To create a GitHub action workflow, first create a new file in your .github/workflows directory and name it statsig-metrics.yml. This file will define your GitHub Action workflow.

    
      name: Statsig Metrics
      on:
       push:
         paths:
           - '**.yml'

      jobs:
       update-metrics:
         runs-on: ubuntu-latest

         steps:
           - name: Checkout code
             uses: actions/checkout@v2

           - name: Parse and update metrics
             run: |
               python3 ./scripts/update_metrics.py
    
  

This workflow triggers whenever a push event that modifies a .yml file occurs. It then runs a Python script that handles the parsing and updating of metrics in Statsig.

Creating the Python script for updating metrics

Create a new Python script in your scripts directory and name it update_metrics.py. This script will read your .yml files and interact with the Statsig Console API to create metric sources and metrics.

    
import yaml
import requests

STATSIG_API = 'https://console.statsig.com/api/v1/metrics'

def parse_yaml(file_path):
    with open(file_path, 'r') as file:
        return yaml.safe_load(file)

def check_metric_source_exists(metric_source):
    response = requests.get(f'{STATSIG_API}/metric_sources/list')
    if response.status_code == 200:
        metric_sources = response.json()
        return any(ms['id'] == metric_source for ms in metric_sources)
    return False

def check_metric_exists(metric):
    response = requests.get(f'{STATSIG_API}/metrics/list')
    if response.status_code == 200:
        metrics = response.json()
        return any(m['id'] == metric for m in metrics)
    return False

def create_metric_source(metric_source):
    payload = {'source': metric_source}
    requests.post(f'{STATSIG_API}/metric_sources', data=payload)

def update_metric(metric):
    payload = {'metric': metric}
    requests.put(f'{STATSIG_API}/metrics', data=payload)

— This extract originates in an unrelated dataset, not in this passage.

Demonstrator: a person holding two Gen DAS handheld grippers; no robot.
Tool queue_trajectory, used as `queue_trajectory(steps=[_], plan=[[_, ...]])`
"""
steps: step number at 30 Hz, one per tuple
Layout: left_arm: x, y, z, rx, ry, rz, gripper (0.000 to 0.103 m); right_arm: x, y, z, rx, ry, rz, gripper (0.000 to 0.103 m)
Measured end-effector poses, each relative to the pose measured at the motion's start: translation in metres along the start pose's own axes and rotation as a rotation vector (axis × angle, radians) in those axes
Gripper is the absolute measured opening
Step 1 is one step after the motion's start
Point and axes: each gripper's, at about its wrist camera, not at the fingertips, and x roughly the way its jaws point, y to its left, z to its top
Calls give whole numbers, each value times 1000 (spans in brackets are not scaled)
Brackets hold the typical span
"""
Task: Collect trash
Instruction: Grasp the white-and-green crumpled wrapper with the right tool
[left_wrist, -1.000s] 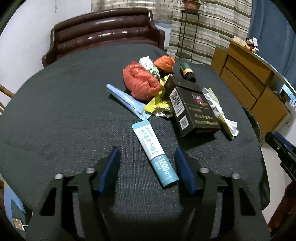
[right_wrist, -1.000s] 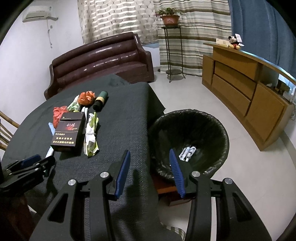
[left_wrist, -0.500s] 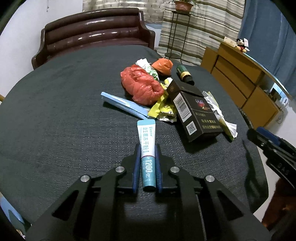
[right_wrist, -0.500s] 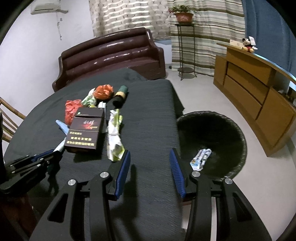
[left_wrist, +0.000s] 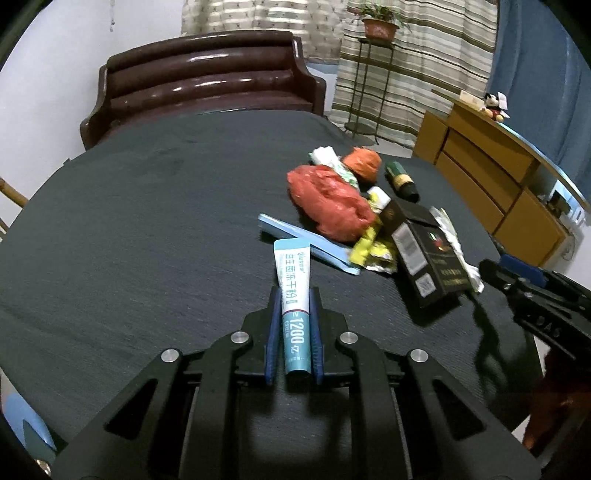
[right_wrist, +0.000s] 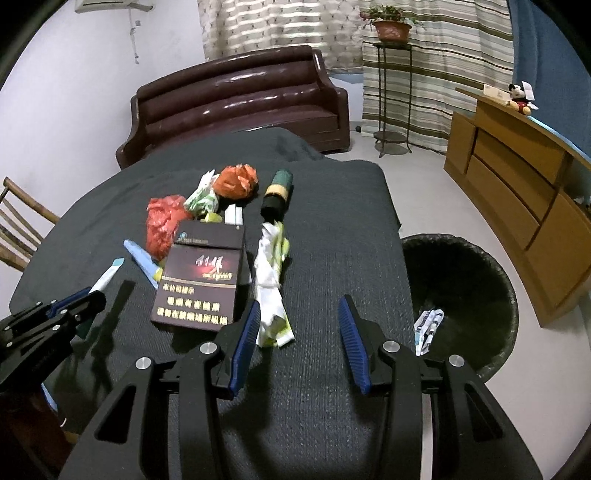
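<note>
My left gripper (left_wrist: 294, 299) is shut on a white and teal tube (left_wrist: 293, 291), held just above the dark tablecloth; the tube also shows in the right wrist view (right_wrist: 107, 277). My right gripper (right_wrist: 300, 312) is open and empty over the table's near edge, its left finger beside a crumpled white and green wrapper (right_wrist: 271, 280). A pile of trash lies beyond: a black carton (right_wrist: 201, 280), a red bag (left_wrist: 328, 201), an orange wad (left_wrist: 362, 163), a dark bottle (right_wrist: 277, 192), a blue strip (left_wrist: 308, 243). A black-lined bin (right_wrist: 461, 295) stands on the floor at right.
A brown sofa (right_wrist: 236, 107) stands behind the table (left_wrist: 147, 221). A wooden cabinet (right_wrist: 524, 192) runs along the right wall. A plant stand (right_wrist: 391, 92) is by the curtains. A wooden chair (right_wrist: 18, 225) is at the left. The bin holds a white wrapper (right_wrist: 426, 325).
My left gripper closed on the tube and lifted it. My right gripper swung from above the bin leftward over the table, toward the white wrapper.
</note>
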Motion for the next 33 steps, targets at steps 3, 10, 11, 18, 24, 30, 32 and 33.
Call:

def create_metric(metric):
    payload = {'metric': metric}
    requests.post(f'{STATSIG_API}/metrics', data=payload)

def main():
    metric_definitions = parse_yaml('./YOUR_FILE.yml')
    # Model, measure and metric schemas may vary...
    # Implement logic to parse your semantic layer schema and translate it
    for metric_source, metrics in metric_definitions.items():
        if not check_metric_source_exists(metric_source):
            create_metric_source(metric_source)
        for metric in metrics:
            if not check_metric_exists(metric):
                create_metric(metric)
            else:
                update_metric(metric)

if __name__ == '__main__':
    main()
    
  

The winning strategy

At Statsig, we’re proponents of being able to map your business data into a unified, consolidated view. To that end, the Statsig platform will allow you to do exactly this. You shouldn’t have to worry about duplicate data and storage, or exporting your data just so that other teams can make sense of it.

Our customers have shown us that unifying the team under one platform actually creates a gold-standard culture of experimentation, where everything is an experiment and all metrics are tracked and optimized. Using a semantic layer is a great way to help affect this change.